Der Valdivianische Regenwald ist ein dichtes Waldökosystem im südlichen Chile, das sich an der Pazifikküste zwischen Gebirgen ausbreitet. Er besteht aus hohen immergrünen Bäumen, Farnen und Bambuswäldern, die unter feuchtem Klima gedeihen und verschiedene Waldtypen in unterschiedlichen Höhenlagen bilden.
Diese Waldlandschaft hat Eiszeiten überstanden und bewährte sich als Zufluchtsort für ursprüngliche Pflanzenarten, während überall sonst Gletscher das Land bedeckten. Nach dem Rückzug der Eismassen konnten sich die Wälder wieder ausbreiten und nahmen die Form an, die wir heute sehen.
Die Mapuche und andere Ureinwohner haben Waldflächen seit Jahrtausenden bewirtschaftet und dabei Wissen über Heilpflanzen und nachhaltige Nutzung weitergegeben. Dieses tiefe Verständnis der Natur ist bis heute in den Lebensweisen lokaler Gemeinschaften erkennbar.
Besucher können nationale Schutzgebiete wie den Alerce-Andino-Nationalpark besuchen, die markierte Wege und ausgewiesene Wanderstrecken durch verschiedene Waldabschnitte bieten. Es ist hilfreich, wasserfeste Kleidung zu tragen und sich auf feuchte Bedingungen das ganze Jahr über vorzubereiten.

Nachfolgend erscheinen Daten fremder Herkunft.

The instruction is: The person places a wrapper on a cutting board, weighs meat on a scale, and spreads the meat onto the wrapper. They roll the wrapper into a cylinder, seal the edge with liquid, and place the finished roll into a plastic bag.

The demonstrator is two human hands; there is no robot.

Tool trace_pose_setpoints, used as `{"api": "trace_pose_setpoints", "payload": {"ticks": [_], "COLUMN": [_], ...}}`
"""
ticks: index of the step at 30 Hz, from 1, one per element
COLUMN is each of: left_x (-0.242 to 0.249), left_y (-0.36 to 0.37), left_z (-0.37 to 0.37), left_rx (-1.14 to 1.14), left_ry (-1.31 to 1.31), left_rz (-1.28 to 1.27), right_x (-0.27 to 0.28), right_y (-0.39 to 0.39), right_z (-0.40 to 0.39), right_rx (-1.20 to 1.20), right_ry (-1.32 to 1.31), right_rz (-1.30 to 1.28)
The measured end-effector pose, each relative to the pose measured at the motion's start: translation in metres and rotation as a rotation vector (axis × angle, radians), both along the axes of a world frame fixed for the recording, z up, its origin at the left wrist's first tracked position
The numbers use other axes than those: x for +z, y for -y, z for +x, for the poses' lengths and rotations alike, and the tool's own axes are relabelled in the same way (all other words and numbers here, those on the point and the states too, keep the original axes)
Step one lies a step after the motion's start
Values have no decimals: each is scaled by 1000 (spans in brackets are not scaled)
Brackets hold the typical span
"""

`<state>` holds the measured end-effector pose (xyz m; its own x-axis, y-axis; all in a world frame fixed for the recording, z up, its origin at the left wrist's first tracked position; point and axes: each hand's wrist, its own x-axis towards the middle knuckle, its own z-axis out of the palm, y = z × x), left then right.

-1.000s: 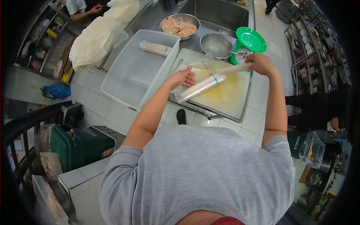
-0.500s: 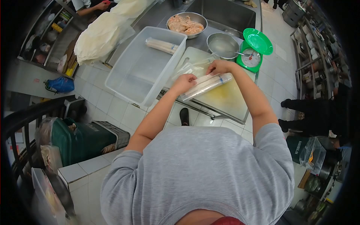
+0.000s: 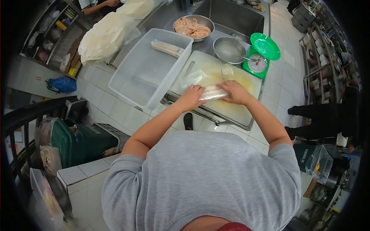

Der Valdivianische Wald beherbergt die Alerce-Bäume, eine langsam wachsende Baumart, die unter den ältesten lebenden Organismen der Erde zu finden ist. Diese Giganten sind ein lebender Link zu vergangenen Jahrtausenden und zeigen die unglaubliche Langsamkeit des Waldeswachstums.